Now that you generally know what to write on a film slate, it’s time to get specific.
For instance, how do you slate if a shot has no sound? Should you still clap the sticks? Or what if you’re recording sound in camera but want to get some wild lines or room tone — how should you slate those clips? Do reshoots slate the same way? Or pickups?
These are all questions that are important to answer before you encounter them. Slating well is all about consistency and if you try to tackle these issues as they crop up, you risk compromising the steady foundation you’ve built for the editor.
So I want to help you navigate these grey areas.

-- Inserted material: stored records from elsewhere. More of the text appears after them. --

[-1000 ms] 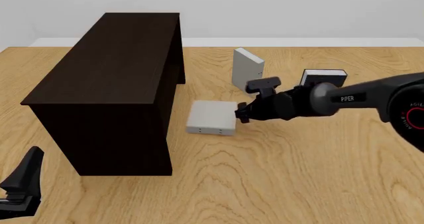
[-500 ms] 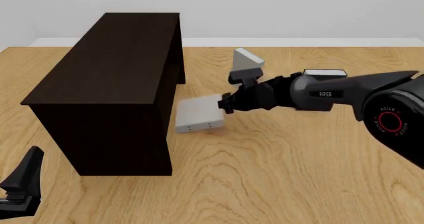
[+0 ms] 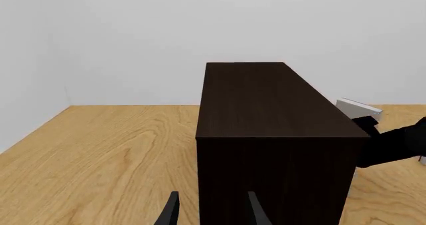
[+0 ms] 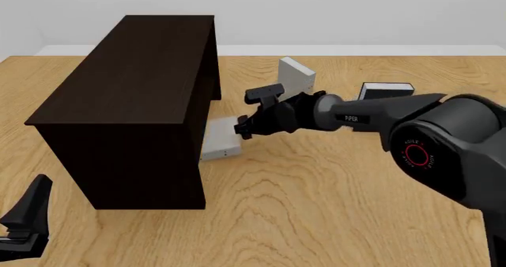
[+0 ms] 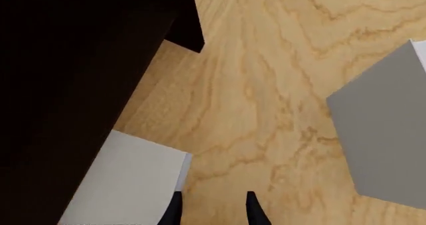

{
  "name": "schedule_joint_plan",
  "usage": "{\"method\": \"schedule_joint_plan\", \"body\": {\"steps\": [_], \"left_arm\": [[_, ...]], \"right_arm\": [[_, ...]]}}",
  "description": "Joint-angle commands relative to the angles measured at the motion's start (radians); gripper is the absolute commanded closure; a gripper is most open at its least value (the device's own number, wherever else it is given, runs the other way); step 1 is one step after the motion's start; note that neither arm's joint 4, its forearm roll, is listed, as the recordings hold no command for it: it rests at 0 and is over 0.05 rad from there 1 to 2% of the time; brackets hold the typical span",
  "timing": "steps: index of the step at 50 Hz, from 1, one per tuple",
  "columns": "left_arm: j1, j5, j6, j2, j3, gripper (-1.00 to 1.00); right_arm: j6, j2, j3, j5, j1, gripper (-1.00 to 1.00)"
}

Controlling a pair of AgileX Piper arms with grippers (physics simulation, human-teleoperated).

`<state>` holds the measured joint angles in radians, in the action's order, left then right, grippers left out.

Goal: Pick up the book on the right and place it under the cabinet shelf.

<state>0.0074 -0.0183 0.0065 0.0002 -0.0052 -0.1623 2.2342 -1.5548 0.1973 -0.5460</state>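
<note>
1. Your right gripper (image 4: 244, 126) sits at the book's (image 4: 220, 140) right edge; grip cannot be judged.
2. Book lies flat on the desk (image 4: 332, 208), partly inside the cabinet (image 4: 130, 101) recess.
3. Your left gripper (image 3: 210, 212) is parted, holding nothing.

A very dark brown is shown on the cabinet shelf (image 4: 130, 95). The book (image 4: 220, 141) is coloured light grey, with tiny dark dots on its spine. The upright book (image 4: 294, 77) is also grey. The table (image 4: 332, 208) is patterned with light wood grain. The right arm (image 4: 380, 110) is painted black.
</note>
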Motion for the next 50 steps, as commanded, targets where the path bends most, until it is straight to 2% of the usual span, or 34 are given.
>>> {"method": "schedule_joint_plan", "body": {"steps": [1,19,34,39,43,50], "left_arm": [[0.000,0.002,0.000,0.000,0.000,-1.00],[0.000,0.006,0.000,0.000,-0.002,-1.00],[0.001,0.007,0.000,0.000,-0.003,-1.00],[0.001,0.005,0.000,0.000,-0.002,-1.00],[0.001,0.004,0.000,0.000,-0.001,-1.00],[0.001,0.003,0.000,0.000,0.000,-1.00]], "right_arm": [[-0.003,0.074,-0.048,-0.043,-0.087,-1.00],[-0.010,0.123,-0.154,0.000,-0.150,-1.00],[-0.015,0.135,-0.171,0.007,-0.169,-1.00],[-0.005,0.111,-0.131,-0.009,-0.149,-1.00],[0.032,0.086,-0.077,-0.026,-0.085,-1.00],[0.038,0.031,0.028,-0.078,-0.038,-1.00]]}}
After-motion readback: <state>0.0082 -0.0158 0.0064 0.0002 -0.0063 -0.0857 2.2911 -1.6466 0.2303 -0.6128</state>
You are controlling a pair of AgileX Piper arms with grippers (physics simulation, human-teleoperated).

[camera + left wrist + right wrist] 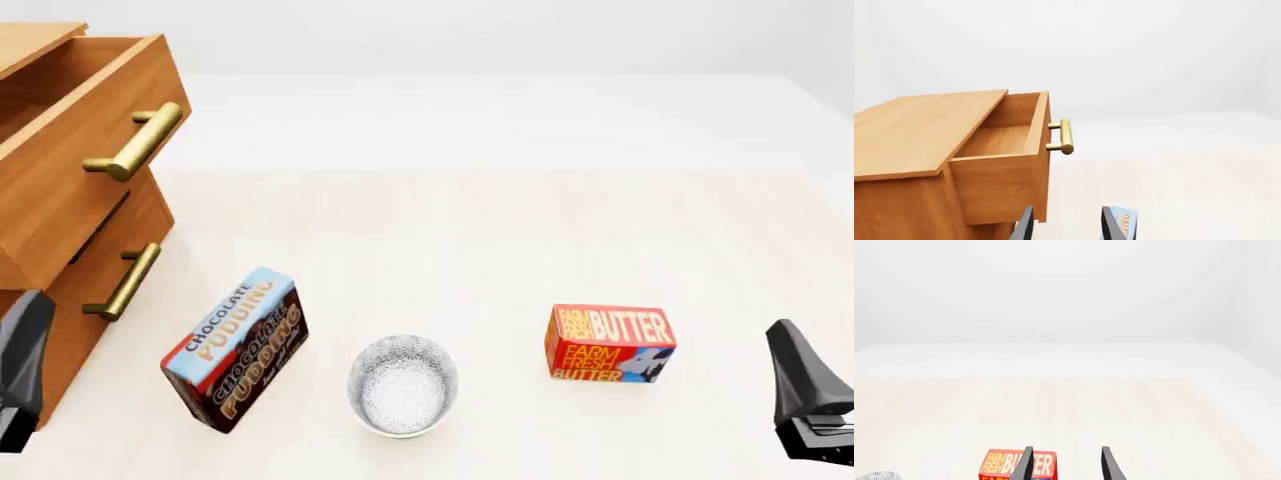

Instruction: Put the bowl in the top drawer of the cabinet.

The 5 different slating scenarios covered below may not arise on every shot, but they’re common enough that you need to know how to handle them.
M.O.S. means to shoot without sound being recorded.
It’s said that the acronym stands for “Mit Out Sound,” “Minus Optical Strip,” “Minus Optical Sound,” or “Motor Only Sync,” but no one really knows and, frankly, the origin of the term is unimportant.
What is important is how you handle the slate to let an editor know there is no sound attached to a shot. There are several different methods to do this and it’s up to you to pick whichever one you prefer — all are fairly effective.
Closed Sticks Method
The easiest way to let an editor know there is no sound on a shot is to keep the sticks shut and place a big, fat “MOS” tag on top of the sticks. The sticks are one of the first things editors glance at to sync sound, so they will read “MOS” and know there is no sound to be synced.
This is my preferred method because it is fast and easy to do with one hand.
Closed Sticks Covered by Fingers
A subtle variation of the closed sticks method, this one involves placing your fingers over where the sticks meet. This shows the editor that there is no “clap” to be seen and thus no sound.
Fingers in the Clap
This is a popular method among many camera assistants: hold the slate with your fingers between the sticks. This lets the editor know you’re definitely not clapping them (unless you’re a masochist) and is widely-known as communicating an “MOS” shot.
The MOS Tag
One thing you see in all the example pictures above is the big, fat “MOS” tag on the slate.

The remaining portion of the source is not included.